Haha..
I love to read people's blogs, maybe coz i'm very KPO but today when i went to revisit my previous blog, i realized i could blog quite well too! haha! Impressed with myself..
Anyway, i love my new blog skin! its organized in a arty farty manner, with all my fav decor one could get at MADE WITH LOVE plaza singapura. Always wanted and hope to make something like that but i guess, this blog is the best i've ever seen! haha
I was so busy with work since i came back from Sydney. Today i could blog coz of my MC? haha.. had what they call a common flu which left me strength less in bed this morning and when it was time to go to the clinic, i still couldn't feel my legs.. :(
Anyway, feeling much better now, from all the love that was showered over me by some of the people who has always been support and loving me! Thanks to them so much.
Was struggling with my insecurity problem again today when i was in bed. Thoughts just crash through my mind one by one, thoughts by thoughts. It left me so drained and helpless on my bed. Until i decided to sort it out with God rather than man.
I really have to thank God for the revelations He has shown through his word.
First i flipped to the people who struggle like me - Cain. God revealed.
"If you do well, will you not be accepted? And if you do not do well, sin lies at the door. And its desires is for you, but you should rule over it." Gen 4:7
I read this verse many times, but it has not revealed to me like this time it revealed to me.
I was so jealous, till i wasn't making sense and continues to put down the people i care for in my heart. They did not do anything wrong against me, but yet my heart couldn't but blame them and hate them. I seek for acceptance the wrong way, the wrong kind. Only God could fill me and make me understand.
Today, after i went to the doctor which i thank God for the compromise of time from mt to sent me there coz i couldn't make my way there. i'm really thankful for the timely help and ride.
Today, after a reflective session, I really want to listen and obey.

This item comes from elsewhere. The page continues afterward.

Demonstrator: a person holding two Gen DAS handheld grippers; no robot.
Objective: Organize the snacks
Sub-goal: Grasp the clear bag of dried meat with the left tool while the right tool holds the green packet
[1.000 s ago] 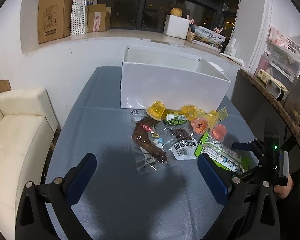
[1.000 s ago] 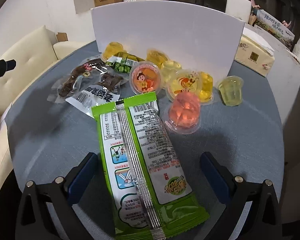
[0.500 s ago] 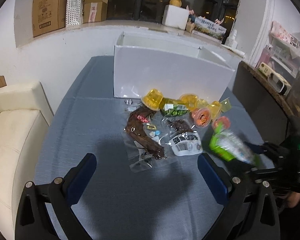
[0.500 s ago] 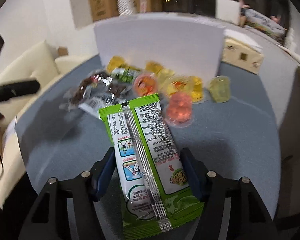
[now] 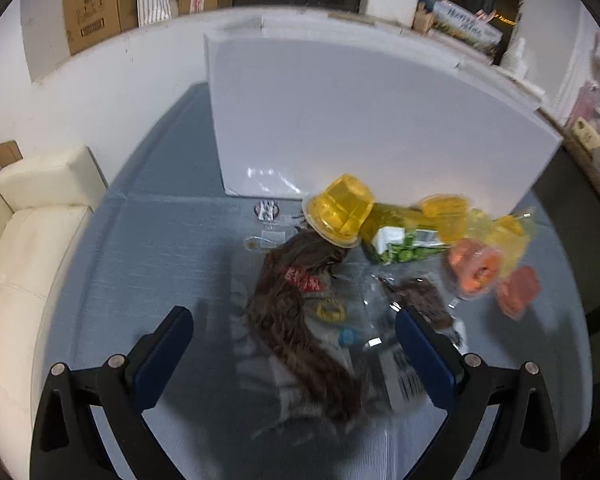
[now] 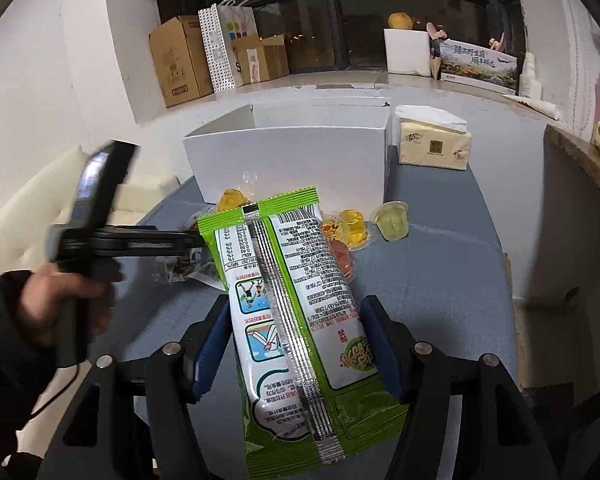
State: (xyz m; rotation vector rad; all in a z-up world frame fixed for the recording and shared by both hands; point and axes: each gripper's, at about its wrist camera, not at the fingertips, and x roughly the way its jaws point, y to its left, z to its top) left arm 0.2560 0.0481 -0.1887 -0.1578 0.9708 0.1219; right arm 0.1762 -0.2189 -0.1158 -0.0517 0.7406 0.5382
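Clamping green snack packet [image 6: 296,312] mid-body, right gripper [image 6: 300,344] lifts it above table, near white box [image 6: 292,160]; light, crinkly, slippery. Left gripper [image 5: 296,336] wide open, empty, over dried-meat pouch [image 5: 300,328].

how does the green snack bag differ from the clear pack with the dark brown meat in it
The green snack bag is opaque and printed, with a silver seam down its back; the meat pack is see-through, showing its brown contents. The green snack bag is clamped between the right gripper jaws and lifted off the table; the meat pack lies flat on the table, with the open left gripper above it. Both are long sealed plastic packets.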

I believe and trust that all that was said is good for my soul and directs me back to God. God has placed spiritual authority above us for a good reason and many times it is health for our bones too.

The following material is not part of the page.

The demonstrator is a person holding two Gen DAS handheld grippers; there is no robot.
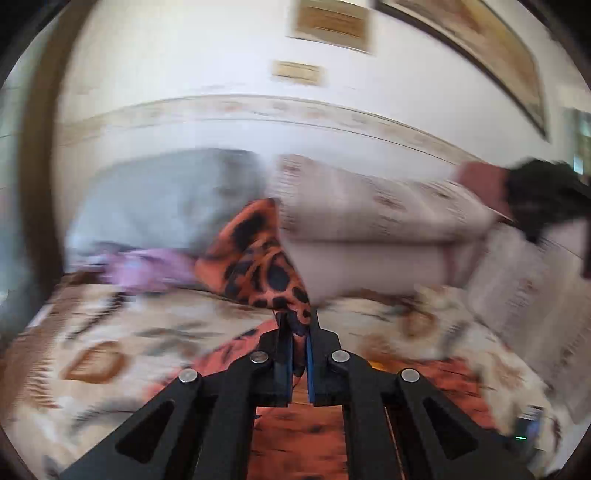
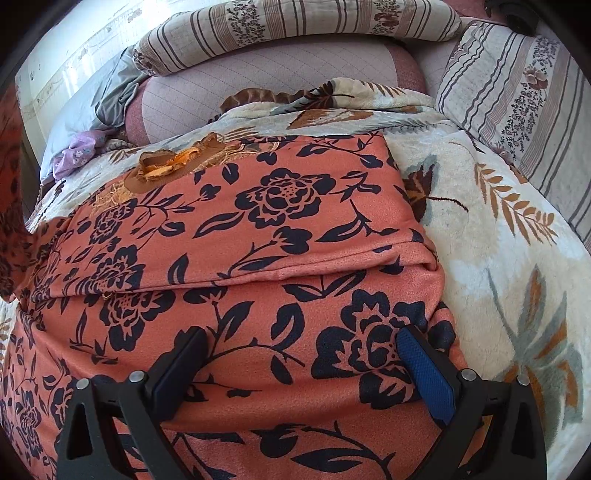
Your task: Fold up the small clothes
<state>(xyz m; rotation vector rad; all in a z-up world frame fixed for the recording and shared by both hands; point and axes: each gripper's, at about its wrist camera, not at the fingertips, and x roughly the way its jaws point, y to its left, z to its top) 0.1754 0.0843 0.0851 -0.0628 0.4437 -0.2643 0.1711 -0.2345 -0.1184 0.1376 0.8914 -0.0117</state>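
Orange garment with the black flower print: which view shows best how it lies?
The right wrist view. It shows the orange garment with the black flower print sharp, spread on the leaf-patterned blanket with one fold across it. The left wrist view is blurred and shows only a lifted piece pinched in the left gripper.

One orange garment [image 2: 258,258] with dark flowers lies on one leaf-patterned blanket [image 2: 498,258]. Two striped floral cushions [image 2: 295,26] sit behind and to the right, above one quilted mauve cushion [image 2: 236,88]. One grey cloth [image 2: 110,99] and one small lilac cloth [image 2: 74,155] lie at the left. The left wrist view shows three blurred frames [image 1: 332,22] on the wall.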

i hurt others too many times. I have to change this time no matter what it takes.
1. Honor my words. Be responsible to what i say
2. Do not return evil for evil, have compassion, love, trust, humilty.
I say too many sorry's but no actions and no change. I have to change!
Another thing i know about change is that i got to commit to God my weaknesses. Like what i did today, my problem i have to solve it with God. Ask God to take it away or provide strength to overcome it. "for my strength is made perfect in weakness."
I guess God got to take away my pride first before he can began the work in me.
I realized something too. Love is a decision, not a emotion. To love and accept all weakness of people takes more than an emotions or sheer will power. It takes our decision for better or for worse, I will walk with you. Weather i'm angry or tired or frustrated, or fearful. I will walk with you. How? - is a good question to ask. Being humble, compassionate, trust when everything else, even the person you want to love tells you not to. It may not be direct everytime, but it comes in different forms and way. But are you willing to let this love decision shape you attitude towards others? Am i willing to die to myself and surrender this weakness to God ? Can i put my pride down for the impossible to happen? it has got to be YES! because of LOVE. That was what Jesus did at the cross. Can i do it? YES I CAN! Coz Jesus has conquered the grave! Nothing is impossible with God, He just needs our yes and amen! Am I on God's side, or my side? Where will my side lead me to? or worse, where will my side bring my loved one too? how far will i go, how far will i change for my loved one?
Lord, forgive me as i forgive others. Thank you for your continuous love and grace even though i have hurt you so many times. Help me be teachable and humble. To be patient and trust in your plans. Lord, thank you for all the miracles you have done in my life. Praise be yours, that you are faithful and mighty to save. Thank you Lord. Hallelujah!